Live to Parse, Parse to Live

Jon Brookes

2024-06-14

another shiny thing, this time a parser

I always liked to use Regex to parse less structured data that did not fall into the categories of common patterns such as XML, JSON, CSV for which there are parsers aplenty.

When data is less structured however, for example as variable length text records where the start of record is of a known format, each record can be ‘chunked’ and then each record parsed there after.

Regex can be used to do this and I liked to use multi-line, commented and easier to read regex patterns in languages such as Perl which I do not use any longer but Python can do a similar trick like with the following :


import re

data = """
b1991698-299b-11ef-babc-00155dc3845c 3 5
some text
more text
fin
b1991698-299b-11ef-babc-00155dc3845c 3 4 7
b1991698-299b-11ef-babc-00155dc3845c 3 3
more 
more
b1991698-299b-11ef-babc-00155dc3845c 3 3
this will be the last time
"""


# Define the record pattern
record_pattern = r"""
    b[0-9a-f]{7}-[0-9a-f]{4} - [0-9a-f]{4} - [0-9a-f]{4} - [0-9a-f]{12}
    \s+
    \d\s+\d(?:\s+\d)?
"""

# Define the pattern
pattern = re.compile(rf"""
    (
        {record_pattern}
        # md5sum followed by 2 or 3 numbers
    ) 
    (.*?) 
    # Non-greedy match for any characters in between
    (?= 
    # Lookahead assertion
        {record_pattern} 
        # Next checksum pattern
        |$ 
        # Or end of string
    )
""", re.VERBOSE | re.DOTALL)

# Find all matches
matches = pattern.findall(data)

# Combine the checksum and the captured text for each match
records = [m[0] + m[1] for m in matches]

list_of_results = []
for record in records:
    list_of_results.append(record)

# Print results
for record in list_of_results:
    print(record)
    print("---")  # Separator for readability

re.compile(pattern) in Python’s re module is used to compile a regular expression pattern into a regular expression object. This object can be used for matching using its match(), search() and other methods, described below.

The rf before the triple quotes is a combination of r and f string prefixes in Python.

r stands for “raw” and means that backslashes in the string are treated as literal backslashes rather than escape characters. This is useful in regular expressions because they often contain backslashes.
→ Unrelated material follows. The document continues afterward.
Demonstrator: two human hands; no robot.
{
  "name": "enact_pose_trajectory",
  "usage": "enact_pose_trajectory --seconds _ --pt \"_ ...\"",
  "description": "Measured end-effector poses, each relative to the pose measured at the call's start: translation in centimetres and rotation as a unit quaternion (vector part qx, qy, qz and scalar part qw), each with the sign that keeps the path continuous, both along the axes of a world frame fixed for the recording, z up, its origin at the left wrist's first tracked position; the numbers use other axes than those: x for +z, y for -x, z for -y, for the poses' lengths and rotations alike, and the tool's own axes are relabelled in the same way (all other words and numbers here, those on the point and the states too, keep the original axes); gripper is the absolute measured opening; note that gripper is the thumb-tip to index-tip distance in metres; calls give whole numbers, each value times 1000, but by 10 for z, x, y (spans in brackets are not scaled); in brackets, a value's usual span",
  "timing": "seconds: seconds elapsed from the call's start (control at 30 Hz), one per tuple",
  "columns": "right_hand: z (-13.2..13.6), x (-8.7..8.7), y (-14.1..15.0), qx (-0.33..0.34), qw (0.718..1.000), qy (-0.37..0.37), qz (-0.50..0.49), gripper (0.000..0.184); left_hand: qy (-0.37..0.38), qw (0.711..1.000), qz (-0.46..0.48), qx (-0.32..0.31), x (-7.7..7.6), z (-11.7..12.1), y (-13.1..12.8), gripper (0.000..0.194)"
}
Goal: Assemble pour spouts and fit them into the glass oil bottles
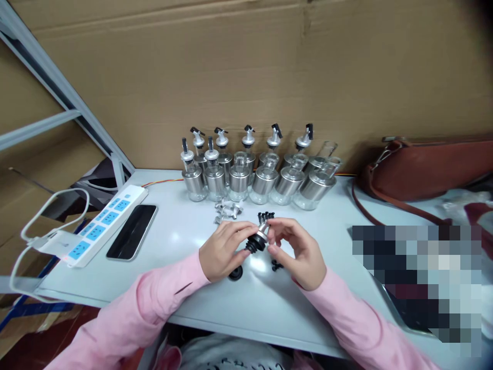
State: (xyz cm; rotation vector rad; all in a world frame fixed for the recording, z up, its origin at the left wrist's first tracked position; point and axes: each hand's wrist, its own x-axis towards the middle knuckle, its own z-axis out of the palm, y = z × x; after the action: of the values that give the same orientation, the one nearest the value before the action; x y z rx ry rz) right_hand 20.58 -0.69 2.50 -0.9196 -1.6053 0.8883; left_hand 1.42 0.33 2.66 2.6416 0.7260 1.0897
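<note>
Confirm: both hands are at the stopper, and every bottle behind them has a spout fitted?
Not every bottle: the head view shows several open bottles among those with spouts. The left hand and right hand are at the stopper.

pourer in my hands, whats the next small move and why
I'd probably steady the black stopper in the left hand and gently press the silver spout with the right hand to check its fit: the parts already meet, the right fingertips are beside them, and fingers partly hide the piece.
</note>
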Motion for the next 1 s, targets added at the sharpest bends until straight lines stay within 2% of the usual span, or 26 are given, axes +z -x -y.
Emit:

f stands for “formatted” and allows for embedded expressions inside string literals, enclosed in curly braces {}. The expressions will be replaced with their values. This is useful when you want to insert variables into a regular expression.

re.compile(rf"""...""") is compiling a regular expression that may contain variables and where backslashes are treated as literal backslashes.In Python’s re module, re.VERBOSE and re.DOTALL are flags that modify the behavior of the regular expression.

re.VERBOSE: This flag allows you to write regular expressions that look nicer and are more readable by allowing you to visually separate logical sections of the pattern and add comments. Whitespace within the pattern is ignored, except when in a character class or preceded by an unescaped backslash, and, when a line contains a ’#’ that is not in a character class and is not preceded by an unescaped backslash, all characters from the leftmost such ’#’ through the end of the line are ignored.

re.DOTALL: This flag makes the ’.’ special character match any character at all, including a newline; without this flag, ’.’ will match anything except a newline. This is useful when you want to match a multiline block of text.

The lookahead assertion (?=...) is used to assert that what follows the current position in the string matches a certain pattern, without consuming characters or making them part of the match. In this case, it’s used to assert that either another checksum pattern follows or we’ve reached the end of the string (|$).

Without this lookahead assertion, the regular expression would only match a record if it’s immediately followed by another record. The last record in the string, which is not followed by another record, would not be matched.

and here is the output

 python multi-line-v2.py
b1991698-299b-11ef-babc-00155dc3845c 3 5
some text
more text
fin

---
b1991698-299b-11ef-babc-00155dc3845c 3 4 7

---
b1991698-299b-11ef-babc-00155dc3845c 3 3
more
more

---
b1991698-299b-11ef-babc-00155dc3845c 3 3
this will be the last time
---

and each ‘record’ is printed one after another from a list of strings

Python can use regex in a similar way to Perl could using ‘best practice’ approach where otherwise gnarly regular expressions are coerced into semi-human readable and more maintainable patterns and format.